Search results
Suggest a FeaturePDF

MongoDB

MongoDB is a NoSQL database that stores JSON-like documents.

Connection Properties

In a YAML file, the config section contains the following properties:

  • connectorname: MongoDB
  • connection_url: MongoDB can be configured in multiple ways. Typically, the connection URL format is:
  connection_url: "mongodb://dbuser:passwd@host.or.ip:27017"
  • database: Database name

Here are the typical ways to configure MongoDB and their connection URLs:

Name Description Connection URL Example
Local Installation Install on Windows, macOS, Linux using official packages. mongodb://dbuser:passwd@host.or.ip:27017
Docker Deploy using the MongoDB Docker image. mongodb://dbuser:passwd@docker.host:27017
MongoDB Atlas MongoDB’s managed service on AWS, Azure, and Google Cloud. mongodb+srv://dbuser:passwd@cluster.mongodb.net
Managed Cloud AWS DocumentDB, Azure Cosmos DB, and others offer MongoDB as a managed database. mongodb://dbuser:passwd@managed.cloud:27017
Configuration Tools Use Ansible, Chef, or Puppet for automation of setup and configuration. mongodb://dbuser:passwd@config.tool:27017
Replica Set Set up for high availability with data replication across multiple MongoDB instances. mongodb://dbuser:passwd@replica.set:27017
Sharded Cluster Scalable distribution of datasets across multiple MongoDB instances. mongodb://dbuser:passwd@shard.cluster:27017
Kubernetes Deploy on Kubernetes using Helm charts or operators. mongodb://dbuser:passwd@k8s.cluster:27017
Manual Tarball Install directly from the official MongoDB tarball, typically on Linux. mongodb://dbuser:passwd@tarball.host:27017

Select Properties

In the select section, specify the table name list to load tables from the MongoDB server.

Metadata Properties

In the metadata section, define the mode of data refresh.
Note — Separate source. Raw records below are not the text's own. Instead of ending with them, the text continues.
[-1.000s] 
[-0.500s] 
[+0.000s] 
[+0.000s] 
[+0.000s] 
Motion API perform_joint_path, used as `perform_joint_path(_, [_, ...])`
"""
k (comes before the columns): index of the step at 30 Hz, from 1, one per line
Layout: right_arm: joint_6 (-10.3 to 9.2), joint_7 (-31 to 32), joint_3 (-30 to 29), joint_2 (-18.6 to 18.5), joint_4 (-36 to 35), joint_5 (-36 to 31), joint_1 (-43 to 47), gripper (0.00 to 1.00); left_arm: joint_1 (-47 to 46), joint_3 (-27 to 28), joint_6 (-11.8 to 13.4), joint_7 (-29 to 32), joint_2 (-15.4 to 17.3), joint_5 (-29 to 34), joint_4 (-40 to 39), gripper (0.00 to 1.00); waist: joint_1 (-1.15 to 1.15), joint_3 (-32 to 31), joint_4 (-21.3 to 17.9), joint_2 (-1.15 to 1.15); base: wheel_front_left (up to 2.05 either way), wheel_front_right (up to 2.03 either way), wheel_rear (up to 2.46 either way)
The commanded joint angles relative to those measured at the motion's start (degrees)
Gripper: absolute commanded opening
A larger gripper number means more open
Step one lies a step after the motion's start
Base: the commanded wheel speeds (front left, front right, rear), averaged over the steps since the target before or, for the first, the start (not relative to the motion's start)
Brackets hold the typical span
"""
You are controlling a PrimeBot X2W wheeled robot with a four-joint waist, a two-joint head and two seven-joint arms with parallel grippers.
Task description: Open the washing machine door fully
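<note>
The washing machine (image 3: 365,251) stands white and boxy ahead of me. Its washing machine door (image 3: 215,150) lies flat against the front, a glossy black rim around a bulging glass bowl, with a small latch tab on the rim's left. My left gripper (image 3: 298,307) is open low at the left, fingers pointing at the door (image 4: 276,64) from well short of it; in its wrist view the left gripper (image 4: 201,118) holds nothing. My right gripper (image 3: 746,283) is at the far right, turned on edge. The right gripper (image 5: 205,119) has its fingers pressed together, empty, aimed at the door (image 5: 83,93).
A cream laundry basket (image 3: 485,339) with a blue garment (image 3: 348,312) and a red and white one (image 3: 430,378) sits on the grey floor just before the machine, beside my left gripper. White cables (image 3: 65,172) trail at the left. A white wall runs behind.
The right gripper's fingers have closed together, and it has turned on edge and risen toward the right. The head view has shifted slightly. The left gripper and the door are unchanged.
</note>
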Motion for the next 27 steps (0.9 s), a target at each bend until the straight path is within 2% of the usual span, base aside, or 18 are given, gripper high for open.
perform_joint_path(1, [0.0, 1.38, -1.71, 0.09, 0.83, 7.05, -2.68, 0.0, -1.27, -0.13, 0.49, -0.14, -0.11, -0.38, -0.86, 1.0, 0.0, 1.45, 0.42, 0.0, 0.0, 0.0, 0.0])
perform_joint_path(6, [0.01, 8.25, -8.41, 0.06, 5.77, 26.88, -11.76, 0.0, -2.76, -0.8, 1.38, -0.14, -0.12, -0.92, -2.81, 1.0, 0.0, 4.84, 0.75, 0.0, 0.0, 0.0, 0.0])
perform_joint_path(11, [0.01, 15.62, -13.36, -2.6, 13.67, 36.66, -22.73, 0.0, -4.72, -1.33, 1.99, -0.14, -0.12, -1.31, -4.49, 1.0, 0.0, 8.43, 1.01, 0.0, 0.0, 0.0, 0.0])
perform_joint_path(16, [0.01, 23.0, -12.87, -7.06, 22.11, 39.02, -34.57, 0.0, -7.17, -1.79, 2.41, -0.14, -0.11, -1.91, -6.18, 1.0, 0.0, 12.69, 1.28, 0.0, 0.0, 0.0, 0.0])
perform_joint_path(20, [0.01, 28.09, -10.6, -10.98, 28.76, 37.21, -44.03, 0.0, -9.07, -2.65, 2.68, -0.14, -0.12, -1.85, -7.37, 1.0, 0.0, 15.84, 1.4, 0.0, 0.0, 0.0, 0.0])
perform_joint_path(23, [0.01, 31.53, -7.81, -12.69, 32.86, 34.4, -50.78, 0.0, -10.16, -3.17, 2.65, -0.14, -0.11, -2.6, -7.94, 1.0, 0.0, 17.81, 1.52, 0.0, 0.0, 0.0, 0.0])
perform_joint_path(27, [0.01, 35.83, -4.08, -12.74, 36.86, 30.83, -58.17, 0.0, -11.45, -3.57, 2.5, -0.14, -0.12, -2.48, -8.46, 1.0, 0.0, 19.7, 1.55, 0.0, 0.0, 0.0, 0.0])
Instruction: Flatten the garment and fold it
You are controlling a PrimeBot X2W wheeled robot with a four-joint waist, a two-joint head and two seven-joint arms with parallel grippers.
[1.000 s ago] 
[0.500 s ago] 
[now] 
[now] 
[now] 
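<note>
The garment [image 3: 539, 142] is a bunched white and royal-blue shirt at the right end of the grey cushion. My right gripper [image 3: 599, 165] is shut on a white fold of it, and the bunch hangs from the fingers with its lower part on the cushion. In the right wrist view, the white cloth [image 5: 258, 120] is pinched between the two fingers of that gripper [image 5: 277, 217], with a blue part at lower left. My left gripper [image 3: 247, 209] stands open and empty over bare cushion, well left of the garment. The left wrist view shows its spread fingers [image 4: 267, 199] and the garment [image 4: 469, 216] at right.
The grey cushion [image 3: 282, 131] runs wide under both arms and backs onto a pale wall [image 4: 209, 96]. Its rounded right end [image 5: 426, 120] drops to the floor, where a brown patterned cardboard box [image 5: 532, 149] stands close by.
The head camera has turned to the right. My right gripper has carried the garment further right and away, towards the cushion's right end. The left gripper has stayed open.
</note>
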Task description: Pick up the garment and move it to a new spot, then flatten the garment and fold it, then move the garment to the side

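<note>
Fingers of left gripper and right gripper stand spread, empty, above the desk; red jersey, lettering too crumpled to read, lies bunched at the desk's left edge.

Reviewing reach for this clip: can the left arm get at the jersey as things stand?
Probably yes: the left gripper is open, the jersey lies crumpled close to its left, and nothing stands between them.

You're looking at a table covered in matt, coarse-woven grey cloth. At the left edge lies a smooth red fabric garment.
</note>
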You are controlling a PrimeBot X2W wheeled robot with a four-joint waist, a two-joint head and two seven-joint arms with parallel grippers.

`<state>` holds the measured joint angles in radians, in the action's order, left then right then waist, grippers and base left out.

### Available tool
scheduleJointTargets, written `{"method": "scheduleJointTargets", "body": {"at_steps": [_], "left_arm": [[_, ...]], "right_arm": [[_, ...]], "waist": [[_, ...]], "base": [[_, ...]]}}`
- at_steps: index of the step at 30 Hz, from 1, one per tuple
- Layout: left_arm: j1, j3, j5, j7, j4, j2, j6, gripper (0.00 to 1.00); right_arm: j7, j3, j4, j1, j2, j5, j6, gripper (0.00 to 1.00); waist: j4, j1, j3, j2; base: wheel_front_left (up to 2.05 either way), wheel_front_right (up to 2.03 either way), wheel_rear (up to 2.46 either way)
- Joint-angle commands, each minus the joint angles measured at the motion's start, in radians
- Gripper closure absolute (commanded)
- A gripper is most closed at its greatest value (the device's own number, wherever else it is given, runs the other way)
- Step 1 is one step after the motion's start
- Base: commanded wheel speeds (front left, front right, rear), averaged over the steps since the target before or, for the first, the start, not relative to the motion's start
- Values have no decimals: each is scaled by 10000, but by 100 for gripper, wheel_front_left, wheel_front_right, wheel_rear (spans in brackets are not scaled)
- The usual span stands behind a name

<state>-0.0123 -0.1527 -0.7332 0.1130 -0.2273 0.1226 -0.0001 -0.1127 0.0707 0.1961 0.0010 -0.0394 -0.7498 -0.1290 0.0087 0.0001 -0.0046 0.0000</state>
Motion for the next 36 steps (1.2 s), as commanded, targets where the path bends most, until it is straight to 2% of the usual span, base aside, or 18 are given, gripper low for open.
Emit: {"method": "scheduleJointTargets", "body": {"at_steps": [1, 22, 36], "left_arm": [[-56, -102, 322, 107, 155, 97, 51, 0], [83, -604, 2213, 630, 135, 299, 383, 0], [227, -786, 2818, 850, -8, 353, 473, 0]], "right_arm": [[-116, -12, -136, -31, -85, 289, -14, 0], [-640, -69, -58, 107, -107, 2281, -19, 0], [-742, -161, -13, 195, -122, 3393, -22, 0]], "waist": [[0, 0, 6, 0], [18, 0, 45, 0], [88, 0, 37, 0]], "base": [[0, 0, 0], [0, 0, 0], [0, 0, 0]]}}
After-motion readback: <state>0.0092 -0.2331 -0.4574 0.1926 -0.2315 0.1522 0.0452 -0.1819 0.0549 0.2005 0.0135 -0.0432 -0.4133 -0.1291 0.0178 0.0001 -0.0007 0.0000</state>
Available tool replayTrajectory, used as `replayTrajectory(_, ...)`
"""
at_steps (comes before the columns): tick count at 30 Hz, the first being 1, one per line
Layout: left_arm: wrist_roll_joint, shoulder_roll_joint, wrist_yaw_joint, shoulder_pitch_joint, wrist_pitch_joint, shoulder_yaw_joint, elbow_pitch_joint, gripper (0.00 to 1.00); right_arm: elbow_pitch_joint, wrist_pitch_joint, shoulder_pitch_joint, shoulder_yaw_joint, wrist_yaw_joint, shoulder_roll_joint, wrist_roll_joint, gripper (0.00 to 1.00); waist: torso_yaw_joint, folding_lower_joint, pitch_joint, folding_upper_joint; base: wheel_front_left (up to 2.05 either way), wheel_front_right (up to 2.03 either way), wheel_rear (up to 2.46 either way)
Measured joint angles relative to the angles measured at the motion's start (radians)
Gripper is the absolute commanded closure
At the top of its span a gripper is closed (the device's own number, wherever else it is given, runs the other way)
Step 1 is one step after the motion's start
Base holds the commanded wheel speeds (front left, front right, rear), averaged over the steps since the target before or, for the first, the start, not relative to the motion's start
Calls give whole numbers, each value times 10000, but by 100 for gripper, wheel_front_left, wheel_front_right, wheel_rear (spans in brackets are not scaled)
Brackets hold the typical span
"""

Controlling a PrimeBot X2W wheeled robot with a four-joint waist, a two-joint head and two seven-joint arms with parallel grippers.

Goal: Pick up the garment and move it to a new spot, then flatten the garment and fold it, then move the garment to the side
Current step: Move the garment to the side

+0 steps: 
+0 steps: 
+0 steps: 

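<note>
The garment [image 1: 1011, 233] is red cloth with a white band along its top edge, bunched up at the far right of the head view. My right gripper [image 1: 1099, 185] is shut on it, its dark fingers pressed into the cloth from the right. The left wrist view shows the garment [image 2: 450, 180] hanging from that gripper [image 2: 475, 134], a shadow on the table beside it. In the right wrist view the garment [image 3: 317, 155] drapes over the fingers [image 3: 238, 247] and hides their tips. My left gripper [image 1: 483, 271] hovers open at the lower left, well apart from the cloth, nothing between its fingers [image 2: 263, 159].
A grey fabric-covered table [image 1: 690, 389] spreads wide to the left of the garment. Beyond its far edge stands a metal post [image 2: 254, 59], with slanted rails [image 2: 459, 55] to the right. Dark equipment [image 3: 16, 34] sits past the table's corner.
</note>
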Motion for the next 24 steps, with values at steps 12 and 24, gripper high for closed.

There are two modes: INCREMENTAL and FULL_TABLE. It only supports Date/DateTime datatype columns.

INCREMENTAL

This mode fetches data from the date column mentioned in the replication key from the start date as mentioned in the replication value. Once it is scheduled, the replication value is updated automatically from the imported data.

metadata:
  TableName:
    replication_method: INCREMENTAL
    replication_key: Column name
    replication_value: column value that data starts from

FULL_TABLE

This mode fetches data from the date column specified in the replication key starting from the date specified in the replication value. Once scheduled, the replication value is updated according to the interval_type and interval_value from the imported data. For example, if the interval_type is set to ‘year’ and the interval_value is set to ‘1’, the first schedule will fetch records from January 1, 2000 to December 31, 2000. In the next schedule, it will fetch records from January 1, 2001 to December 31, 2001, and so on.

metadata:
  TableName:
    replication_method: FULL_TABLE
    replication_key: Column name
    replication_value: column value that data starts from
    interval_type: days/hours/minutes/year/month
    interval_value: integer value to add in interval type

Example Configuration

FULL_TABLE

version: 1
encrypt_credentials: false
plugins:
  extractors:
    - name: tap_postgres
      connectorname: PostgreSQL
      config:
        connection_url: "<connectionurl>"
        database: <databasename>
      select:
        - TABLE1
        - TABLE2
      metadata:
        TABLE1:
          replication_method: FULL_TABLE
          replication_key: last_modified_on
          replication_value: 2023-07-19 00:00:00
          interval_type: days
          interval_value: 6
        TABLE2:
          replication_method: FULL_TABLE
          replication_key: last_modified_on
          replication_value: 2023-07-19 00:00:00
          interval_type: days
          interval_value: 6

INCREMENTAL

version: 1
encrypt_credentials: false
plugins:
  extractors:
    - name: tap_postgres
      connectorname: PostgreSQL
      config:
        connection_url: "<connectionurl>"
        database: <databasename>
      select:
        - TABLE1
        - TABLE2
      metadata:
        TABLE1:
          replication_method: INCREMENTAL
          replication_key: last_modified_on
          replication_value: 2023-07-19 00:00:00
        TABLE2:
          replication_method: INCREMENTAL
          replication_key: last_modified_on
          replication_value: 2023-07-19 00:00:00